--- RAW DATA ---
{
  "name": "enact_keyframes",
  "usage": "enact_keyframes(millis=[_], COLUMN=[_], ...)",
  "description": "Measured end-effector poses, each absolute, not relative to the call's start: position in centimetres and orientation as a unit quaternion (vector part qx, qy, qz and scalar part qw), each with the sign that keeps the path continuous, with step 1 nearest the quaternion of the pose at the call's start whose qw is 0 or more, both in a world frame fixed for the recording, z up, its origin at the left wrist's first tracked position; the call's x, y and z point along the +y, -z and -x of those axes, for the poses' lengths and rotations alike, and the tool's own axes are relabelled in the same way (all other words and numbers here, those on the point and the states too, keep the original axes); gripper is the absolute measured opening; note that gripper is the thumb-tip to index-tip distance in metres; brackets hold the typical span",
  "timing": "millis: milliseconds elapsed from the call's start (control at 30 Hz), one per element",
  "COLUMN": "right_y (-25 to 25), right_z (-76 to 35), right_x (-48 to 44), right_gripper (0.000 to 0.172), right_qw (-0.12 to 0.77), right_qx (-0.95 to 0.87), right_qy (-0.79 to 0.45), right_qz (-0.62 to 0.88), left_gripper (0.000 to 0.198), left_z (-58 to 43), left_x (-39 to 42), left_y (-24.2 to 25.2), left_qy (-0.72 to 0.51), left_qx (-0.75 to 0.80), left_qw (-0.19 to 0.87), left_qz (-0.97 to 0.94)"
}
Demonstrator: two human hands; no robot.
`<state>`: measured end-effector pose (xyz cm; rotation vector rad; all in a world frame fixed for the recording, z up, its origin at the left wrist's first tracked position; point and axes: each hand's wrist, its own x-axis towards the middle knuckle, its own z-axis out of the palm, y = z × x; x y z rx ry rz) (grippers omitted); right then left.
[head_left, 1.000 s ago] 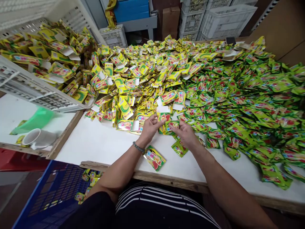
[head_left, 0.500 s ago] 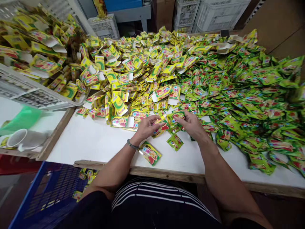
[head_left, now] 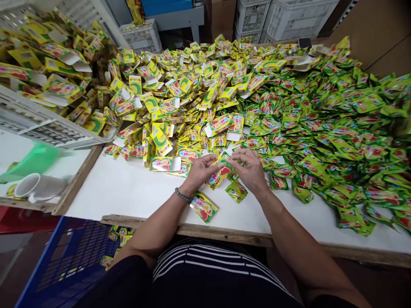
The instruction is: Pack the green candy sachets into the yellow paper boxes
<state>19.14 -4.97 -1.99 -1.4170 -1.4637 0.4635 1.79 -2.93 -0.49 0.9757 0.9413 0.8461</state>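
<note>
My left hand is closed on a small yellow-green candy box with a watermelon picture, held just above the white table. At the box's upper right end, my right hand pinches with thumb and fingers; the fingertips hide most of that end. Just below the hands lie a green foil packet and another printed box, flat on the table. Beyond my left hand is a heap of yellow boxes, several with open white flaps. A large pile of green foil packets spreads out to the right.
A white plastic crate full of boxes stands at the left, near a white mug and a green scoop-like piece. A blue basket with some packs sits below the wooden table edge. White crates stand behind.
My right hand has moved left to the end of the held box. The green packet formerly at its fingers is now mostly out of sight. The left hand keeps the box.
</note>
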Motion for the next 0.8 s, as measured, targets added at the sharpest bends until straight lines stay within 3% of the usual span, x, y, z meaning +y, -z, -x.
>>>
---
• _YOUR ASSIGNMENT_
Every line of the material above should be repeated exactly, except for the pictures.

• _SOLUTION TO THIS PROBLEM_
{
  "name": "enact_keyframes",
  "usage": "enact_keyframes(millis=[_], COLUMN=[_], ...)",
  "description": "Measured end-effector poses, each absolute, not relative to the call's start: position in centimetres and orientation as a unit quaternion (vector part qx, qy, qz and scalar part qw), each with the sign that keeps the path continuous, with step 1 nearest the quaternion of the pose at the call's start whose qw is 0 or more, both in a world frame fixed for the recording, z up, its origin at the left wrist's first tracked position; the call's x, y and z point along the +y, -z and -x of those axes, for the poses' lengths and rotations alike, and the tool's own axes are relabelled in the same way (all other words and numbers here, those on the point and the states too, keep the original axes); gripper is the absolute measured opening; note that gripper is the thumb-tip to index-tip distance in metres; brackets hold the typical span",
  "timing": "millis: milliseconds elapsed from the call's start (control at 30 Hz), one per element",
  "COLUMN": "right_y (-25 to 25), right_z (-76 to 35), right_x (-48 to 44), right_gripper (0.000 to 0.172), right_qw (-0.12 to 0.77), right_qx (-0.95 to 0.87), right_qy (-0.79 to 0.45), right_qz (-0.62 to 0.88), left_gripper (0.000 to 0.198), left_z (-58 to 43), left_x (-39 to 42), left_y (-24.2 to 25.2), left_qy (-0.72 to 0.51), left_qx (-0.75 to 0.80), left_qw (-0.19 to 0.87), left_qz (-0.97 to 0.94)"
}
Demonstrator: two human hands; no robot.
`<state>`: measured end-effector pose (xyz cm; rotation vector rad; all in a world frame fixed for the recording, z up, its origin at the left wrist's first tracked position; point and axes: each hand's wrist, its own x-axis towards the middle knuckle, its own z-axis out of the palm, y = z × x; x y z rx ry rz) (grippers omitted); right then left.
[head_left, 1.000 s ago] 
[head_left, 0.500 s ago] 
[head_left, now] 
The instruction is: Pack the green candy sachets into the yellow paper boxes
<state>19.14 -4.97 -1.99 -1.4170 -1.4637 0.4635 1.79 -2.93 -0.49 0.9757 0.9413 0.8461</state>
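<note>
My left hand is closed on a small yellow-green candy box with a watermelon picture, held just above the white table. At the box's upper right end, my right hand pinches with thumb and fingers; the fingertips hide most of that end. Just below the hands lie a green foil packet and another printed box, flat on the table. Beyond my left hand is a heap of yellow boxes, several with open white flaps. A large pile of green foil packets spreads out to the right.
A white plastic crate full of boxes stands at the left, near a white mug and a green scoop-like piece. A blue basket with some packs sits below the wooden table edge. White crates stand behind.
My right hand has moved left to the end of the held box. The green packet formerly at its fingers is now mostly out of sight. The left hand keeps the box.
</note>
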Motion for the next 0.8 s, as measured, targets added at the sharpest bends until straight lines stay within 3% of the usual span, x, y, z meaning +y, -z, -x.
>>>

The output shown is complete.